Sun(Oracle) offers a reference implementation for JAX-RS
code-named Jersey. Jersey uses a HTTP web server called
Grizzly, and the Servlet Grizzly Servlet
(com.sun.jersey.spi.container.servlet.ServletContainer)
handles the requests to Grizzly.
You can develop production-quality JAX-RS applications
today using Jersey, which implements all the APIs and
provides all the necessary annotations for creating RESTful
web services in Java quickly and easily. Beyond the set of
annotations and features defined by JAX-RS, Jersey
provides additional features through its own APIs, such as
the Jersey Client API.
16. Se up, developa ndt e tR e t webs erv ce i n
t s s i s
ecl s e,a ndt omc t:
ip a
Down load jersey project (jave.net) zip file and get jars
files.
Create web project in eclipse (Java 1.5 and above) and
add above jar files in class path.
Add Tomcat or JBoss server to this project.
Add jersey servlet info in web-xml
Create java class and covert to Resource using
annotations(@Path, @GET, @Produces etc.)
Run project on server and in browser use base URI to
test this.
Write Client class using Apache HttpClient or Jersey
client by using rest endpoint and consume it.
17. JAX-RS Resource..
The Resource Class
JAX-RS defines a resource as any Java class (POJO) that uses JAX-RS annotations to
implement a web resource. The annotation @Path identifies a Java class as a resource
class. Here is an example:
import javax.ws.rs.Path;
@Path("/stockquote")
public class StockResource {
.......
public String getStockInfo() {
return "This is Stock Information";
} }
A new instance of the resource class will be created for each request to that resource.
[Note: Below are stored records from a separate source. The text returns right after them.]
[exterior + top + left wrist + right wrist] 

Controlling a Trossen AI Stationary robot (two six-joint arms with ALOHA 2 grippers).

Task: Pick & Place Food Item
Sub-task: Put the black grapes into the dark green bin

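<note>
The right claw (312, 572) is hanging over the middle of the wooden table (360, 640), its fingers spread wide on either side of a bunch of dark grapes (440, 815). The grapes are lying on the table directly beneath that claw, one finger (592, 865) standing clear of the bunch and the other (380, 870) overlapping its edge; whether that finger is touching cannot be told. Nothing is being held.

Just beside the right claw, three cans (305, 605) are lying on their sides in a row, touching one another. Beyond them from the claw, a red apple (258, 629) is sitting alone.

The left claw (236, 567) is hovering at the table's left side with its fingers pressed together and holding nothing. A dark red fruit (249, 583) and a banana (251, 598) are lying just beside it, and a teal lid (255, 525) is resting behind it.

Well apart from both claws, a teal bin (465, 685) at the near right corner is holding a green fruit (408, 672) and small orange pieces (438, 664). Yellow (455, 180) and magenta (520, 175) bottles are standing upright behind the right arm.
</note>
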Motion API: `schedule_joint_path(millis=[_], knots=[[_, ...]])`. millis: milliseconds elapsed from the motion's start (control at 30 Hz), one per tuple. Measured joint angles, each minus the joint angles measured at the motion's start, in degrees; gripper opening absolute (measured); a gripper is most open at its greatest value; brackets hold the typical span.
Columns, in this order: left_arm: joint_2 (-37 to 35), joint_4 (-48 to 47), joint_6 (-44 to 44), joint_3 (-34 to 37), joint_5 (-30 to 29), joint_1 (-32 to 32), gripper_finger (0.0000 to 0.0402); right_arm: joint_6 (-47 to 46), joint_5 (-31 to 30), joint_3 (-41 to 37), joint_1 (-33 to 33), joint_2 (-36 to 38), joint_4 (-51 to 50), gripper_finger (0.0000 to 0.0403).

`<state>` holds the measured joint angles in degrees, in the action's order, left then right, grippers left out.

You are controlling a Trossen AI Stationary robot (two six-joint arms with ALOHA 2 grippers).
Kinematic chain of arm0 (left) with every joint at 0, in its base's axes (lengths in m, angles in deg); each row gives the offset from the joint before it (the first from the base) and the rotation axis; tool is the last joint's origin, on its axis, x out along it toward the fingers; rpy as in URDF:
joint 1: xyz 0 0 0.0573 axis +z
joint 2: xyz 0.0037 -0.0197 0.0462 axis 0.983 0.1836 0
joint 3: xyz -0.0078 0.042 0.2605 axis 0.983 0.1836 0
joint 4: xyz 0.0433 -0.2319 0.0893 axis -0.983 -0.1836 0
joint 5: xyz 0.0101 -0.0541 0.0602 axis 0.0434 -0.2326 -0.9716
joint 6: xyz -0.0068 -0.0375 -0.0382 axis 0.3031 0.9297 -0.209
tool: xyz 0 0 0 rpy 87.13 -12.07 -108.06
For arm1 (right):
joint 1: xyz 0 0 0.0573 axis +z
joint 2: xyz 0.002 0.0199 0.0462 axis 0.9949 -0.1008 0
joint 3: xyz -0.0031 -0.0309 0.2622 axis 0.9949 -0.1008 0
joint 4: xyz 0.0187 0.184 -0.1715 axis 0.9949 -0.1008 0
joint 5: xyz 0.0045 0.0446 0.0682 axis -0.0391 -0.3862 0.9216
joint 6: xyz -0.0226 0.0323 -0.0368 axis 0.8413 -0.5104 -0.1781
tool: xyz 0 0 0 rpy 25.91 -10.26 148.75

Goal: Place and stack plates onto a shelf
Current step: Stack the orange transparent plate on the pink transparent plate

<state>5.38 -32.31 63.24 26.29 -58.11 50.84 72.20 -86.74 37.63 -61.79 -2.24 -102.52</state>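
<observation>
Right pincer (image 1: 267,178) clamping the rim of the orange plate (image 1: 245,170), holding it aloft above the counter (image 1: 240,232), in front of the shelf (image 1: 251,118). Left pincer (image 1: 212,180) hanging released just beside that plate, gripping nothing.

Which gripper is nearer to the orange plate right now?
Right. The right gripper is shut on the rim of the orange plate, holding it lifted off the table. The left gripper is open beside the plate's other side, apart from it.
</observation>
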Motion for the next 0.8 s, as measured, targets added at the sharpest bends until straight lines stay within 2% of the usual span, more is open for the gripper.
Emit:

After the object creation, the constructor is invoked, the required dependencies are
injected, the appropriate resource method is invoked, and when the response is provided,
the object is made available for garbage collection. Following the Resource class lifecycle.
18. Resouce cont..
Resource Methods
Resource methods are public methods of a resource class that you identify with a request method
designator. Request method designators are annotations that you use to identify the methods that
handle the HTTP requests, and JAX-RS defines annotations for HTTP methods such as GET, POST,
PUT, DELETE, and HEAD. JAX-RS also allows you to create user-defined custom request method
designators.
JAX-RS provides a clear mapping between the HTTP protocol and the URIs through well-defined
classes and interfaces. RESTful web services, the HTTP methods are mapped to the CRUD operations
they perform.
HTTP method request dictates which request method designator is called. For example, if the request
is from a HTTP GET request, the service automatically invokes a method annotated with @GET and
provides the response.
Return value of a resource method could be void, a response object, or any other Java type. For HTTP
requests, you use the JAX-RS API's MessageBodyReader class to map the request entity body to
method parameters. Similarly, for HTTP responses, you use MessageBodyWriter to map a return value
to the response entity body. These classes take care of the conversion between the Java types and
entity bodies. Resource methods can also throw any checked or unchecked exception.